COMMAND=python3 train_graflag.py

# Method-specific parameters (prefix with underscore)
# These will be:
# 1. Available as environment variables in container
# 2. Auto-extracted to CLI args if --pass-env-args is used
# 3. Listed in GUI for user configuration

_BATCH_SIZE=128
_N_EPOCHS=200
_LEARNING_RATE=0.0001
_HIDDEN_DIM=256
_DROPOUT=0.4
_SEED=42

Template (Pattern B – bond_* methods)

METHOD_NAME=bond_dominant
DESCRIPTION=Deep Anomaly Detection on Attributed Networks
SOURCE_CODE=https://github.com/pygod-team/pygod
SUPPORTED_DATASETS=bond_*

COMMAND=python3 -m graflag_bond.train

_HID_DIM=64
_NUM_LAYERS=4
_DROPOUT=0
_WEIGHT_DECAY=0
_LR=0.004
_EPOCH=100
_GPU=0
_BATCH_SIZE=0

Key Fields

Field	Required	Description	Example
`METHOD_NAME`	Yes	Unique method identifier (lowercase)	`generaldyg`
`DESCRIPTION`	Yes	Short description	`A Generalizable Anomaly Detection Method`
`SOURCE_CODE`	Yes	GitHub repo or paper link	`https://github.com/...`
`COMMAND`	Yes	Entry point command	`python3 train_graflag.py`
`SUPPORTED_DATASETS`	No	Compatible datasets (comma-separated, wildcards ok)	`bond_*`
`_PARAMETER`	No	User-configurable parameters (prefix with `_`)	`_BATCH_SIZE=128`

Parameter Naming Convention

Prefix with _: All configurable parameters must start with underscore
Uppercase: Use uppercase for consistency: _LEARNING_RATE, _BATCH_SIZE
Reserved names: These are set by the orchestrator and cannot be overridden: DATA, EXP, METHOD_NAME, COMMAND, MONITOR_INTERVAL

Step 2: Create Dockerfile

The Dockerfile defines the containerized execution environment.

Template (Pattern A)

FROM nvidia/cuda:12.1.0-runtime-ubuntu22.04

ENV DEBIAN_FRONTEND=noninteractive

# Install Python and system dependencies
RUN apt-get update && apt-get install -y \
    python3 python3-pip git \
    && rm -rf /var/lib/apt/lists/*

RUN pip install --no-cache-dir --upgrade pip

# Install Python dependencies specific to your method
RUN pip install --no-cache-dir \
    numpy scipy scikit-learn networkx pandas tqdm

# Install PyTorch with CUDA support (adjust version as needed)
RUN pip install --no-cache-dir \
    torch torchvision torchaudio \
    --index-url https://download.pytorch.org/whl/cu121

# Install PyTorch Geometric (if needed)
# RUN pip install --no-cache-dir torch-geometric
# RUN pip install --no-cache-dir \
#     torch-scatter torch-sparse \
#     -f https://data.pyg.org/whl/torch-2.1.0+cu121.html

WORKDIR /app

# Clone source code from GitHub
RUN git clone https://github.com/your/repo src

# Copy GraFlag integration files
COPY methods/your_method/train_graflag.py ./train_graflag.py

# Copy and install graflag_runner library
COPY libs/ ./libs/
RUN pip install --no-cache-dir ./libs/graflag_runner

# Entry point: --pass-env-args converts _* env vars to CLI args
CMD ["python3", "-m", "graflag_runner", "--pass-env-args"]

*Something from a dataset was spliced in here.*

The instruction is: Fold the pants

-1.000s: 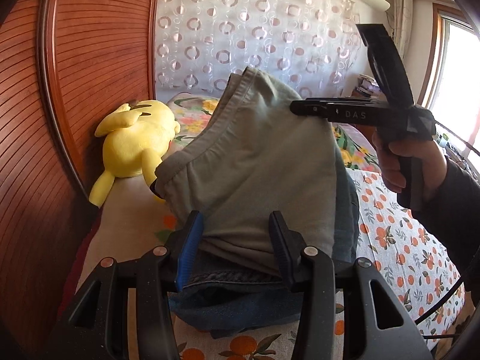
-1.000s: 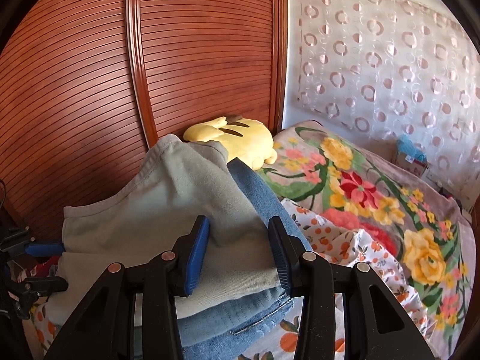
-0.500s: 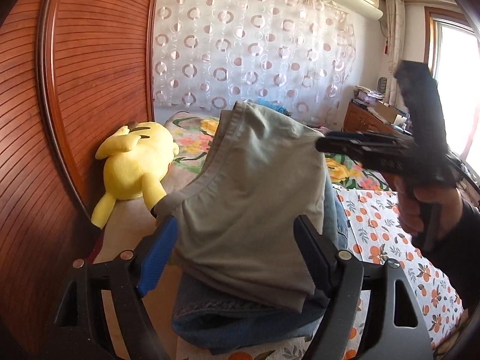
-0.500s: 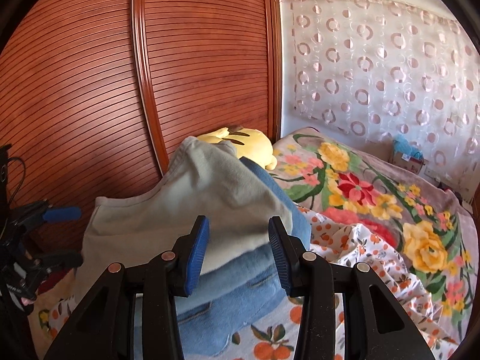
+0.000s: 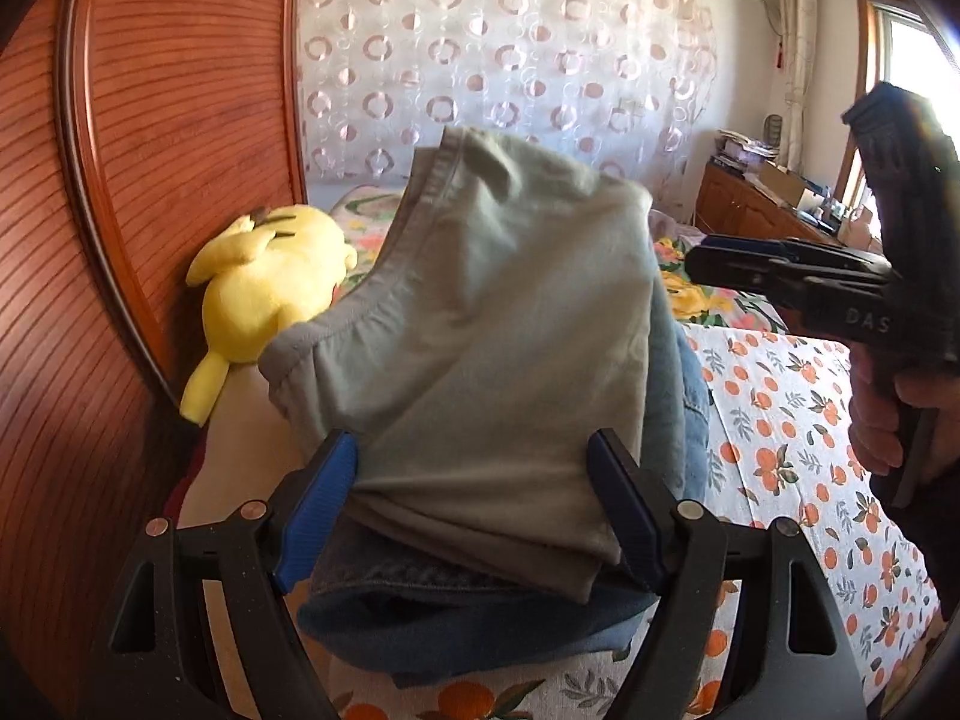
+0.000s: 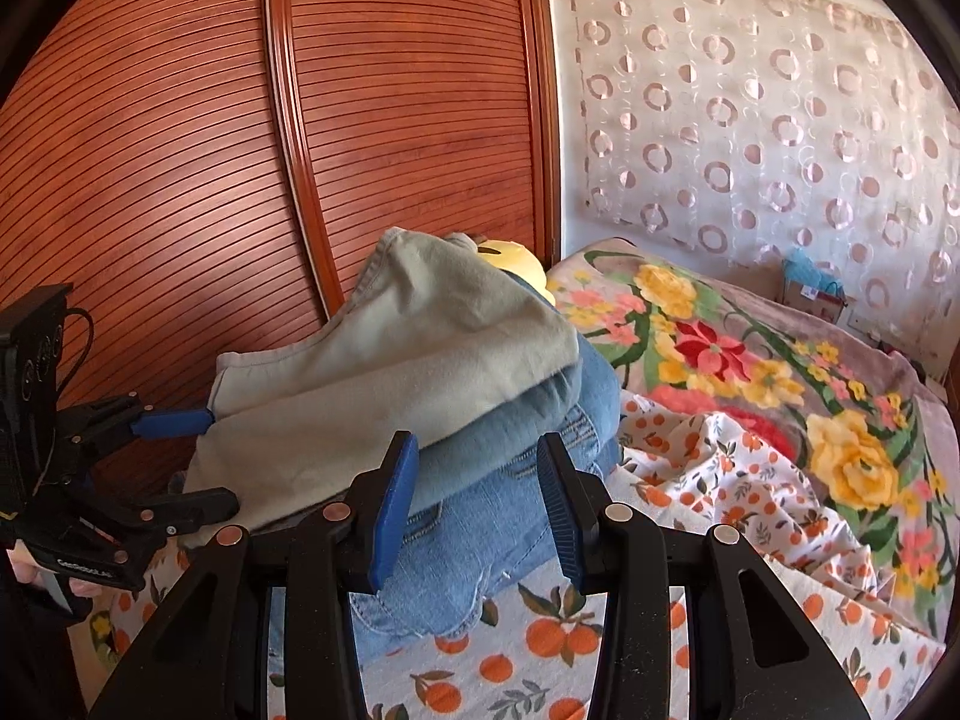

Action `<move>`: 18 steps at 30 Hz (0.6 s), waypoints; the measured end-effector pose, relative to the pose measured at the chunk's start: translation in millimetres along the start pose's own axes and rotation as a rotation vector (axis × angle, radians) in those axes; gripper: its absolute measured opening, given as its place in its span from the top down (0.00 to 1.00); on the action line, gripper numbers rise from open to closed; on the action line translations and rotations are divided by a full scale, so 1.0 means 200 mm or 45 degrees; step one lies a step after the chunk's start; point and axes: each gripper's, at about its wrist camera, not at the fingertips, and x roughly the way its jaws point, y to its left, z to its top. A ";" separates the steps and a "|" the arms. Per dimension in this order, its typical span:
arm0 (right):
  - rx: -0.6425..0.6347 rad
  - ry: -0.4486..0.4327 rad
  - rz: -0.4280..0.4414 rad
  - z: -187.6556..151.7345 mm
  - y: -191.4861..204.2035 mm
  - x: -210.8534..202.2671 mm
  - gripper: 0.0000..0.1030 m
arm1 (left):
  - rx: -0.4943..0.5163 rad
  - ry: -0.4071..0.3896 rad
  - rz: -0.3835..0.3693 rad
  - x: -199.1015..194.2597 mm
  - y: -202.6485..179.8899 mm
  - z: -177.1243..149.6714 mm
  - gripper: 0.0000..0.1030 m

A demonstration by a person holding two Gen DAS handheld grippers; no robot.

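Bedroom, orange-print sheet point(image 6: 540, 660) on bed, slatted wardrobe point(image 5: 150, 180) far left, yellow plush point(image 5: 270, 288) beside it. My left gripper point(image 5: 474, 498): fingers just spread wide, let go of grey-green pants point(image 5: 492, 348), now folded on top of jeans point(image 6: 498, 516). Right gripper point(image 6: 474, 510) backed off, fingers narrow, holding nothing. Reckon this fold's done, next garment maybe.

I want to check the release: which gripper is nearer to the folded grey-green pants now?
Left. The left gripper has its open fingers on both sides of the grey-green pants; the right gripper stands off to their side, clear of them.
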 end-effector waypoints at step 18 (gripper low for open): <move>0.104 -0.010 -0.109 -0.18 0.06 -0.31 0.59 | 0.052 -0.085 -0.041 -0.17 -0.20 -0.01 0.13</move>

Template (Pattern B – bond_* methods)

FROM nvidia/cuda:12.1.0-runtime-ubuntu22.04

ENV DEBIAN_FRONTEND=noninteractive

RUN apt-get update && apt-get install -y \
    python3 python3-pip git \
    && rm -rf /var/lib/apt/lists/*

RUN pip install --no-cache-dir --upgrade pip

RUN pip install --no-cache-dir \
    torch torchvision torchaudio \
    --index-url https://download.pytorch.org/whl/cu121

RUN pip install --no-cache-dir torch-geometric pygod

WORKDIR /app

# Install GraFlag libraries (runner + bond wrapper)
COPY libs/ ./libs/
RUN pip install --no-cache-dir ./libs/graflag_runner
RUN pip install --no-cache-dir ./libs/graflag_bond

# No --pass-env-args: graflag_bond reads env vars directly
CMD ["python3", "-m", "graflag_runner"]

Key Components

Base Image: Choose appropriate CUDA version for your method’s requirements
- nvidia/cuda:12.1.0-runtime-ubuntu22.04 (CUDA 12.1, newer methods)
- nvidia/cuda:11.1.1-runtime-ubuntu20.04 (CUDA 11.1, older methods)
Dependencies: Install all required Python packages
Source Code: Either clone from GitHub or copy local files

GraFlag Libraries: Always copy and install graflag_runner

COPY libs/ ./libs/
RUN pip install --no-cache-dir ./libs/graflag_runner

Entry Point: Use graflag_runner wrapper for automatic monitoring
- Pattern A: CMD ["python3", "-m", "graflag_runner", "--pass-env-args"]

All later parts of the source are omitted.